Task requirements.
Determine how many of the lines below hold the word "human". Give the number and nothing else.

Dataset extract.
————————

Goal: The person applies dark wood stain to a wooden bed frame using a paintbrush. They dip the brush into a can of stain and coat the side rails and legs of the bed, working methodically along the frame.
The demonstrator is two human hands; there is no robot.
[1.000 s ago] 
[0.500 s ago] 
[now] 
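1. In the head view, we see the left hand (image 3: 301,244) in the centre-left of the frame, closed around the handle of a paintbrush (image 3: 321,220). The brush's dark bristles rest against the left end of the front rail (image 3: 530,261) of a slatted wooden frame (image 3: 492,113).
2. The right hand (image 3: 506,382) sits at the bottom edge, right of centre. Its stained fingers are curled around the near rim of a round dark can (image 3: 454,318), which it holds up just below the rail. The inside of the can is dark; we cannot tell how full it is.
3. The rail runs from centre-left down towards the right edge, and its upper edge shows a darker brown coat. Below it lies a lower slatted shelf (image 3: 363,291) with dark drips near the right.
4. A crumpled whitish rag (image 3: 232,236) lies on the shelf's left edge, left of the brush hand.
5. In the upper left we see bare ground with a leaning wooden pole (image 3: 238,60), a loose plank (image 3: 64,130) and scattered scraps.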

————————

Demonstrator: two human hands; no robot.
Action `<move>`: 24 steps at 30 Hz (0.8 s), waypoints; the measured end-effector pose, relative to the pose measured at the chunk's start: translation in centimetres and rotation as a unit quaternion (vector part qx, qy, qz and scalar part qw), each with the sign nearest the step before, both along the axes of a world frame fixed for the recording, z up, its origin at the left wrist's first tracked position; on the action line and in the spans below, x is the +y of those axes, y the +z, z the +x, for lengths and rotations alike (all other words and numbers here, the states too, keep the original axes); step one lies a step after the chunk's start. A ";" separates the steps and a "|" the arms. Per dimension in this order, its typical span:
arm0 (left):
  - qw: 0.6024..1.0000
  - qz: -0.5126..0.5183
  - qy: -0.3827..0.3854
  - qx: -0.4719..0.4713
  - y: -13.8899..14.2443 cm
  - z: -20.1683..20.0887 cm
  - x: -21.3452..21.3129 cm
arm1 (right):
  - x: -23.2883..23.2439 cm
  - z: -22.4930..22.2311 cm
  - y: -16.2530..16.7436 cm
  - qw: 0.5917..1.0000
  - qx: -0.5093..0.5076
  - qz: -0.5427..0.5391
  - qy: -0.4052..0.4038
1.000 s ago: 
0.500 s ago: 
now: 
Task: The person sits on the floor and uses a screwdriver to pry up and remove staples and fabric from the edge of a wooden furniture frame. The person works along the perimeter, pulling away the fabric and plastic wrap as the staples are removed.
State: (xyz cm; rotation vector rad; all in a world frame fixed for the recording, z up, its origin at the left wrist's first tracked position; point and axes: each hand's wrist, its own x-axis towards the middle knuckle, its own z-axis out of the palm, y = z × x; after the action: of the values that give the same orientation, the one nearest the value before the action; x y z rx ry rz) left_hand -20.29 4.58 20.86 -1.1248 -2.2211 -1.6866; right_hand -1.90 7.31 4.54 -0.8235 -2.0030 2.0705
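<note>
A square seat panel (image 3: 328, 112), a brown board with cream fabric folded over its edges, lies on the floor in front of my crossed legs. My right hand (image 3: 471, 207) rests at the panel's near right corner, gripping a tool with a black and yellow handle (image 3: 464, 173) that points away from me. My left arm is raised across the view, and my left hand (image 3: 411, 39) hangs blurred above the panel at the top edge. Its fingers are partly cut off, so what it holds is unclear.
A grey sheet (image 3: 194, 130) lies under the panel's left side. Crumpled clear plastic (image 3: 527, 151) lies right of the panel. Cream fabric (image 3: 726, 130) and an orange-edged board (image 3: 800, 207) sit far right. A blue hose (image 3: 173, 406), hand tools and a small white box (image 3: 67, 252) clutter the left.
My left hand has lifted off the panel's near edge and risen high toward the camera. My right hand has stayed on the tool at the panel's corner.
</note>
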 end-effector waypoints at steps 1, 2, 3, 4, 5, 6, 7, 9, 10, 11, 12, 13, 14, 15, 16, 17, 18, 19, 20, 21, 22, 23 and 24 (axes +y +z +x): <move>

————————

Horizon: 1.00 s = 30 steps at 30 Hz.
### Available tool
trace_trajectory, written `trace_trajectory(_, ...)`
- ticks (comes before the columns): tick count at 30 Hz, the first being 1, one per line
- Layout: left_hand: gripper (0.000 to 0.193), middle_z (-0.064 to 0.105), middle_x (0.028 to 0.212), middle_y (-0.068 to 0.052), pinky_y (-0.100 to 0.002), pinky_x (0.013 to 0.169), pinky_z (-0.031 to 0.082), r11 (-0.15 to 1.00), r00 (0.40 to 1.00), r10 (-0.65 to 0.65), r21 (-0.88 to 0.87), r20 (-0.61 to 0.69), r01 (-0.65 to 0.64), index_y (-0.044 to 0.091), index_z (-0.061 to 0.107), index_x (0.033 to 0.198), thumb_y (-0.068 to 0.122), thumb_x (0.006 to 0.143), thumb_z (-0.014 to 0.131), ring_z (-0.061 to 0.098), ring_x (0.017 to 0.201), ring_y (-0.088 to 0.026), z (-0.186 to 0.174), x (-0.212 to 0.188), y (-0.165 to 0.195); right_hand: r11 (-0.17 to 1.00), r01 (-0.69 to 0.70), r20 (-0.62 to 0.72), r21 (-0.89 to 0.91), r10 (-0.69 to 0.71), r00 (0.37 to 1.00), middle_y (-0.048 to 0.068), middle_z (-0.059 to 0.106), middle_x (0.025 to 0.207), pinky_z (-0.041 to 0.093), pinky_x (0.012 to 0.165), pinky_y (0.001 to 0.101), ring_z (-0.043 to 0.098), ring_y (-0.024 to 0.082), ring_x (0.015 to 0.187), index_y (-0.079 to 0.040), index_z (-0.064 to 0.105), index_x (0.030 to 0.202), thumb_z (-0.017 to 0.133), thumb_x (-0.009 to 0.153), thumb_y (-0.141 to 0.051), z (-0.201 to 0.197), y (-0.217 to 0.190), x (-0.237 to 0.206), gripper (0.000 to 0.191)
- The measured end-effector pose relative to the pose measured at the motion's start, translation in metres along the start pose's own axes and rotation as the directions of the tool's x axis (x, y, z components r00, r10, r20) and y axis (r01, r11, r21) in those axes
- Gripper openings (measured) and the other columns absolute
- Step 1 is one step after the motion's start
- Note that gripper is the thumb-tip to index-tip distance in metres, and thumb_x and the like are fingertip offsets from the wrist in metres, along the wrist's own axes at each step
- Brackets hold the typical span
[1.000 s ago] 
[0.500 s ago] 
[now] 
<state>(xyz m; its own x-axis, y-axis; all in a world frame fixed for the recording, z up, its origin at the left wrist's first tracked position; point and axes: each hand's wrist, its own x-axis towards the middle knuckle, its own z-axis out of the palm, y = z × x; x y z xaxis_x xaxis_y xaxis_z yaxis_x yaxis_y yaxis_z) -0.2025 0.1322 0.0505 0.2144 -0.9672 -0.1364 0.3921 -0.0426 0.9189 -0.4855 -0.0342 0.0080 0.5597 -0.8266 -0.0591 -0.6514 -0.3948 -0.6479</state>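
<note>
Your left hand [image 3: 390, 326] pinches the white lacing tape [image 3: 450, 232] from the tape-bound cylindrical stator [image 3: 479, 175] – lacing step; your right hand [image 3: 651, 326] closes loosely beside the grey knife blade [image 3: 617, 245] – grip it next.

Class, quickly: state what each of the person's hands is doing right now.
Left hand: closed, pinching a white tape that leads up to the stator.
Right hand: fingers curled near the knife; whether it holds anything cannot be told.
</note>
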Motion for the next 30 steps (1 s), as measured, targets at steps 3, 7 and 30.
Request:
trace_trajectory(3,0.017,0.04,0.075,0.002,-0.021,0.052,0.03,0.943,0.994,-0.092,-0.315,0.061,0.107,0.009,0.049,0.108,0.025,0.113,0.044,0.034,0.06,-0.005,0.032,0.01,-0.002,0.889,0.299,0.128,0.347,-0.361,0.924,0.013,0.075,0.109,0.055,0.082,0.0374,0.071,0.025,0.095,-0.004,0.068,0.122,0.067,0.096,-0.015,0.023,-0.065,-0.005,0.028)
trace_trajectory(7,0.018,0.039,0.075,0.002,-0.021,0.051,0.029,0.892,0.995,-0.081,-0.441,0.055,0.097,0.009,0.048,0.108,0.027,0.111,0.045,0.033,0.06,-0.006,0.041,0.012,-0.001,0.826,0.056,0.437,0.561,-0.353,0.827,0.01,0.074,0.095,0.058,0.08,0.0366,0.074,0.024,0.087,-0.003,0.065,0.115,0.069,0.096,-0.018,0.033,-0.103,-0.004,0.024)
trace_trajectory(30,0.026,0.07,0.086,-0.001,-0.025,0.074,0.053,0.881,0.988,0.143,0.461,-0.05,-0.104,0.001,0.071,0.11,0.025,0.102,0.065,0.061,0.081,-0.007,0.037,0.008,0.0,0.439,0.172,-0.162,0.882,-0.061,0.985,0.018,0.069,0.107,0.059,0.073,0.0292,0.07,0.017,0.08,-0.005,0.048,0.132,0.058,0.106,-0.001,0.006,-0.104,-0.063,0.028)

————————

Written reply.
2